Case ID: so2d_496/html/0816-02.html
Source: Caselaw Access Project
Author: {"author": "PER CURIAM.", "license": "Public Domain", "url": "https://static.case.law/"}
Date Created: 2024-08-24T03:29:51.129683

THE FLORIDA BAR, Complainant, v. Robert J. PINCKET, Respondent.
    No. 67874.
    Supreme Court of Florida.
    Oct. 30, 1986.
    
      John F. Harkness, Jr., Executive Director, John T. Berry, Staff Counsel and John A. Boggs, Director of Lawyer Regulation, Tallahassee, and David M. Barnovitz, Bar Counsel, Ft. Lauderdale, for complainant.
    Robert J. Pincket, Tallahassee, in pro. per.
   PER CURIAM.

This disciplinary proceeding is before us on complaint of The Florida Bar and the uncontested report of the referee. The referee recommends that respondent Pincket be disbarred from the practice of law in Florida. We have jurisdiction, article V, section 15, Florida Constitution, and approve the report of the referee and adopt his recommendations of guilt and discipline.

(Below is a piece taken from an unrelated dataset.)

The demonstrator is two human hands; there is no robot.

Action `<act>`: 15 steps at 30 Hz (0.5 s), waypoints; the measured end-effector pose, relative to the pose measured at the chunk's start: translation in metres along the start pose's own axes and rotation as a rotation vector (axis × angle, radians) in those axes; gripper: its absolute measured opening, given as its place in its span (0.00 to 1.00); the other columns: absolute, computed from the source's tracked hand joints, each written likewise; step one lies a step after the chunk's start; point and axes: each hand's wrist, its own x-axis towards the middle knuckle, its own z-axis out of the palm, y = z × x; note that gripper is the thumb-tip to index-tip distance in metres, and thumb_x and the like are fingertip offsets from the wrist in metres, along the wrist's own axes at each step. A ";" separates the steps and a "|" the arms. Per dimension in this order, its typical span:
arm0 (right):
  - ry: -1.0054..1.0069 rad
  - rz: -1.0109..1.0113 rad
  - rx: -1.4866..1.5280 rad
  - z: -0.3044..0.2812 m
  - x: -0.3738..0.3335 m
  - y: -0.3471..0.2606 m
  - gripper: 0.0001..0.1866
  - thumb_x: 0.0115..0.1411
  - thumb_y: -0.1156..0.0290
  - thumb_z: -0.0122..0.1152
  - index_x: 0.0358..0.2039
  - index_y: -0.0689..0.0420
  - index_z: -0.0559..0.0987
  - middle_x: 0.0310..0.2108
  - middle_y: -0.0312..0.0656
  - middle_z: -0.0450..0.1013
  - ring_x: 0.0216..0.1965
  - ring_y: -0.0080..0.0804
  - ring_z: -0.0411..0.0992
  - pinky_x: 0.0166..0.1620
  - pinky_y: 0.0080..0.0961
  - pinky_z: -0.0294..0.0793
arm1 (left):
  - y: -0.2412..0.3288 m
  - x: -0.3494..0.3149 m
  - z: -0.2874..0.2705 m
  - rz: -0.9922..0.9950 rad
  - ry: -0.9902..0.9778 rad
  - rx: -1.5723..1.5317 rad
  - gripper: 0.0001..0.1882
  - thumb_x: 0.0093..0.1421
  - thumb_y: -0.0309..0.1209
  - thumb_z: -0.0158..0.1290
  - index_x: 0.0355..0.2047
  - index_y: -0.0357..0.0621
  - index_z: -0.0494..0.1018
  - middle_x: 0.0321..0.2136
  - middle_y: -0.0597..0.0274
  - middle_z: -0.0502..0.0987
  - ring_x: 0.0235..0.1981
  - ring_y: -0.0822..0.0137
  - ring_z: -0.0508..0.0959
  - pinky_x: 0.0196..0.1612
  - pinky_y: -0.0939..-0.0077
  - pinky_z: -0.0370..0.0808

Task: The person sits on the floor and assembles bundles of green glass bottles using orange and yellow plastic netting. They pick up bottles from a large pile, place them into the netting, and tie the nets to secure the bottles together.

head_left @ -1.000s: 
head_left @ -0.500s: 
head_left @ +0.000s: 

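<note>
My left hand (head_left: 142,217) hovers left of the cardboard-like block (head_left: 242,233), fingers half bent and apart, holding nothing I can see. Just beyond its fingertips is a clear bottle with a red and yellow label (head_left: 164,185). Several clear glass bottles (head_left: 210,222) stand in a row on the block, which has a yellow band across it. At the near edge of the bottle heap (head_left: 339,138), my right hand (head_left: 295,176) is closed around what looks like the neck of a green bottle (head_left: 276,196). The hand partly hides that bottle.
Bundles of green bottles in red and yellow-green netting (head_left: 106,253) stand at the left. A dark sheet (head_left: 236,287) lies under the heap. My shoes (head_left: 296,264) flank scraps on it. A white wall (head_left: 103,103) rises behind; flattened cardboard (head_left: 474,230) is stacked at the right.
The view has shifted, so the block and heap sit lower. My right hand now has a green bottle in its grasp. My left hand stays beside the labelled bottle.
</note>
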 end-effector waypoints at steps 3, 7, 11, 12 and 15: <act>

Pursuant to a plea of guilty to one count of a multi-count indictment, Pincket was adjudicated guilty of a felony and was sentenced to thirty months in the Federal Correctional Institution in Tallahassee, Florida. The Bar’s complaint is based on this conviction. Copies of the complaint and request for admissions were mailed to Pincket at his record Bar address and to the Federal Correctional Institution in Tallahassee. Pincket did not answer or object to the request for admissions. The Bar filed a motion for judgment on the pleadings which the referee granted. In his report the referee found that Pincket was suspended from the practice of law for two years, commencing on January 25, 1980, The Florida Bar v. Pincket, 398 So.2d 802 (Fla.1981). This suspension was for violating Disciplinary Rule 9-102 (preserving the identity of funds and property of a client) and Integration Rule 11.02(4) (breach of discipline with respect to trust funds and fees). After his suspension from the practice of law, Pincket became president and chief operating officer of a commercial collection agency. Rather than turning the monies he collected over to his clients, he appropriated the monies to his own use. This resulted in an eleven-count indictment being filed against him. On August 16, 1985, after pleading guilty to Count One of the indictment, he was adjudicated guilty of a felony. Count One of the indictment charged Pincket with unlawfully, willfully and knowingly devising a scheme to defraud and obtain money and property by means of false and fraudulent pretenses, representations and promises, to wit, placing an envelope in the United States mail to be delivered by the United States Postal Service, in violation of Title 18, U.S.C. sections 1341 and 1342.

The referee recommends that Pincket be found guilty of violating Disciplinary Rules 1-102(A)(4) (a lawyer shall not engage in conduct involving dishonesty, fraud, deceit or misrepresentation) and 1-102(A)(6) (a lawyer shall not engage in any other conduct that adversely reflects on his fitness to practice law) of the Code of Professional Responsibility and article XI, Rule 11.02(3) (the commission by a lawyer of any act contrary to honesty, justice or good morals, whether the act is committed in the course of his relations as an attorney or otherwise) of the Integration Rule of The Florida Bar. The referee also recommends that Pincket be disbarred.

We approve the report of the referee, including the granting of the motion for judgment on the pleadings, and adopt his recommendations. Accordingly, Robert J. Pincket is hereby disbarred from the practice of law in the State of Florida effective immediately. Judgment for costs in the amount of $221.60 is hereby entered against respondent, for which sum let execution issue.

It is so ordered.

McDonald, C.J., and ADKINS, EHRLICH, SHAW and BARKETT, JJ., concur. 
      
       Pincket has not sought reinstatement, pursuant to article XI, Rule 11.11 of the Integration Rule of The Florida Bar.